Autárquicas em Lisboa. Carlos e Alexandra disputam eleição na ‘fábrica’ de primeiros-ministros e Presidentes
Alexandra Leitão apresentou-se como candidata em janeiro, mas só agora anuncia coligação à esquerda. Carlos Moedas esperou por quarta-feira, já com a equipa completa. Quem sorrirá a 12 de outubro?
A Câmara de Lisboa é reconhecida como berço de líderes nacionais, com dois primeiros-ministros e um Presidente da República a passarem pela cadeira do poder na Praça do Município desde 1989, antes de chegarem aos mais altos cargos da política nacional. Este ano, as personagens principais são a ex-ministra e até há poucos meses número dois do PS nacional, Alexandra Leitão, e o atual presidente de Lisboa, surpreendente vencedor em 2021, quando interrompeu um ciclo vitorioso iniciado pelo edil António Costa.
O momento que se vive atualmente, com dois blocos a formarem-se para ganhar a câmara, remete-nos para 1989. Nesse ano, e sem saberem ainda, os lisboetas tiveram no boletim de voto dois futuros chefes de Estado, com Jorge Sampaio a levar de vencida Marcelo Rebelo de Sousa, a quem nem um mergulho no Tejo o fez desaguar na Praça do Município.
A vitória de Sampaio após uma década de poder de CDS e PSD sob a liderança do democrata-cristão Nuno Krus Abecassis (que Carlos Moedas não se esqueceu de nomear na sua apresentação decorrida nesta quarta-feira, chamando-o de “inesquecível”) foi possibilitada por uma inesperada aliança à esquerda com o PCP, que precedeu em 26 anos a “geringonça” criada por outro dos autarcas da história de Lisboa, António Costa.
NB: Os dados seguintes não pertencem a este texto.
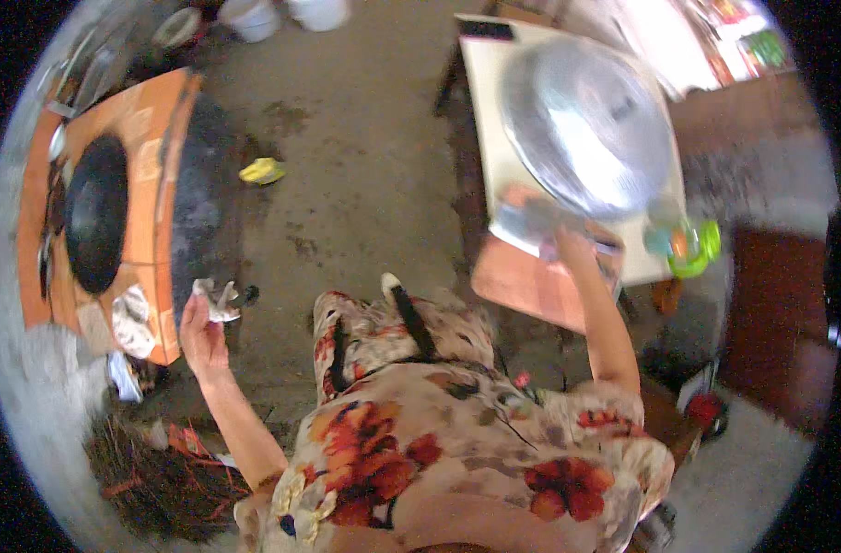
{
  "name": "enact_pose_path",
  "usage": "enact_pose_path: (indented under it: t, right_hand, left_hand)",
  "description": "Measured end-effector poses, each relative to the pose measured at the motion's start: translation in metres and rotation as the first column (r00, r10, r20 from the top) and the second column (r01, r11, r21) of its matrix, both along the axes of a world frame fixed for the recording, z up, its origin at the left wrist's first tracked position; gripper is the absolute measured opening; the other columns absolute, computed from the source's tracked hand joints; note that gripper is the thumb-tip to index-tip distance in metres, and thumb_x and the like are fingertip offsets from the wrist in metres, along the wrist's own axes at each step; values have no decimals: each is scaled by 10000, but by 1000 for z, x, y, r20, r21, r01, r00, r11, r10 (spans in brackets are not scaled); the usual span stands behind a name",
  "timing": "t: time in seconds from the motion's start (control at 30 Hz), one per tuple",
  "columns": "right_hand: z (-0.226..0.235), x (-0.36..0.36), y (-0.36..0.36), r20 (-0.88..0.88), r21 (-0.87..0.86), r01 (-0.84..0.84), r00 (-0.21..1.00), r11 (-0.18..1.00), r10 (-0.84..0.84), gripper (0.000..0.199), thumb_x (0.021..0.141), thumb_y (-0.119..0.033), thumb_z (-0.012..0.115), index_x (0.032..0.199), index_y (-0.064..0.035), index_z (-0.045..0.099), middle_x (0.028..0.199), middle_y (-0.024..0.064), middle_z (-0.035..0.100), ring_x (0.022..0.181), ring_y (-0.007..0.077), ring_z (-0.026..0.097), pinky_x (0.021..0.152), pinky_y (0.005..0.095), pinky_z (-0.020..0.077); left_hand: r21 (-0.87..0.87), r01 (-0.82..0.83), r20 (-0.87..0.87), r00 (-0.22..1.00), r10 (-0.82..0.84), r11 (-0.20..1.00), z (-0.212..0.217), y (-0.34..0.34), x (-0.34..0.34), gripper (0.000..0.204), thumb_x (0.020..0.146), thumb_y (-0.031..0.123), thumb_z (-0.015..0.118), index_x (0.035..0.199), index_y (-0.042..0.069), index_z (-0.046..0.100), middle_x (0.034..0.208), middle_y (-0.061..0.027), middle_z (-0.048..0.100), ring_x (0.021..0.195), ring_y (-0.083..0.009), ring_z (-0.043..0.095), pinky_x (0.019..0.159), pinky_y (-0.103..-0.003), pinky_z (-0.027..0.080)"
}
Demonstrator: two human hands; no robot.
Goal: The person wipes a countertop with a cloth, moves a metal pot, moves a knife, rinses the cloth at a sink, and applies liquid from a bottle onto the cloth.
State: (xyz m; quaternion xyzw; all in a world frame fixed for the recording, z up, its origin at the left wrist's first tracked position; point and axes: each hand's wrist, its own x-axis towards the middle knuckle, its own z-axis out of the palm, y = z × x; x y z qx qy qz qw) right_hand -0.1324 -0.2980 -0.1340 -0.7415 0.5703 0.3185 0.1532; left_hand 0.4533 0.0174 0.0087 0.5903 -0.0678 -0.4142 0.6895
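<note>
Stained concrete floor (365,184), brick stove (144,120)

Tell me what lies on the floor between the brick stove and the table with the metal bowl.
Head view: mostly bare concrete floor, with only a small yellow scrap near the stove.

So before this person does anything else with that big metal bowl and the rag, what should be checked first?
1. Right hand has a grip at the rim of the large metal bowl: ok, though blurred.
2. Bowl rests over the pale table: ok.
3. Left hand holds the crumpled white cloth: ok.
4. Black wok sits in the orange brick stove: ok.
5. Stove lit or hot: cannot tell.
6. Floor between stove and table: not ok, a yellow scrap lies there.
</note>
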Motion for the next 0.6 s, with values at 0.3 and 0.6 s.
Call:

Há 36 anos, PS, PCP, PEV e MDP/CDE, que se candidataram unidos, tiveram 181 mil votos. Na outra frente, a coligação do PSD de Marcelo, do CDS e o PPM não passaram dos 155 mil eleitores. Dos 17 vereadores em Lisboa, ficou 9/8 para Sampaio. Quatro anos antes, na derradeira vitória de Krus Abecassis, o PSD tivera 177.439 votos, a APU 109.013 e o PS, acabado de sair da primeira derrota legislativa para Cavaco Silva, ocorrida dois meses antes, ficou pelos 71.275 votos. Somados, PS e PCP poderiam ter batido a direita por 2.800 votos, e foi isso que Sampaio percebeu em 1985 e levou para 1989.
Só a destreza política do socialista a chamar a si um feroz rival do PS – o PCP de Álvaro Cunhal (secretário-geral que daria o seu lugar a Carlos Carvalhas ainda durante esse mandato autárquico –, permitiu levar a melhor sobre a direita em 1989. Lisboa, nesses anos iniciais da pertença do país à CEE (precursora da União Europeia) já era muito diferente da de 1976, quando o CDS teve cerca de 85 mil votos, mais que os 68 mil do PPD-PSD.
Numa esquerda com várias forças, as candidaturas mais votadas foram a FEUP (antecessora da APU e depois da CDU), que juntava PCP, MDP/CDE e a Frente Socialista Popular (cisão do PS de Soares), e o Partido Socialista. A primeira somou 92 mil votos, o PS conquistou 158 mil lisboetas. A capital era claramente de esquerda.
Mas voltando a 1989, é essa dinâmica de blocos que se repete agora em Lisboa, com coligações à direita e à esquerda (a confirmação de Alexandra Leitão chegou apenas nesta quinta-feira, um dia após o lançamento da candidatura liderada por Moedas) nos boletins de voto a 12 de outubro.
O que deve ser muito medido, pesado e até responsabilizado é se, na noite eleitoral, o Partido Socialista, numa coligação progressista que exista para a cidade, não conseguir ganhar as eleições pelo diferencial de votos correspondente aos votos no PCP — isto é, se os votos do PCP, juntando-se aos votos de uma coligação de esquerda progressista, fossem suficientes para retirar a câmara à direita –, os eleitores de esquerda vão ter que saber tirar as consequências e as conclusões dessa matéria.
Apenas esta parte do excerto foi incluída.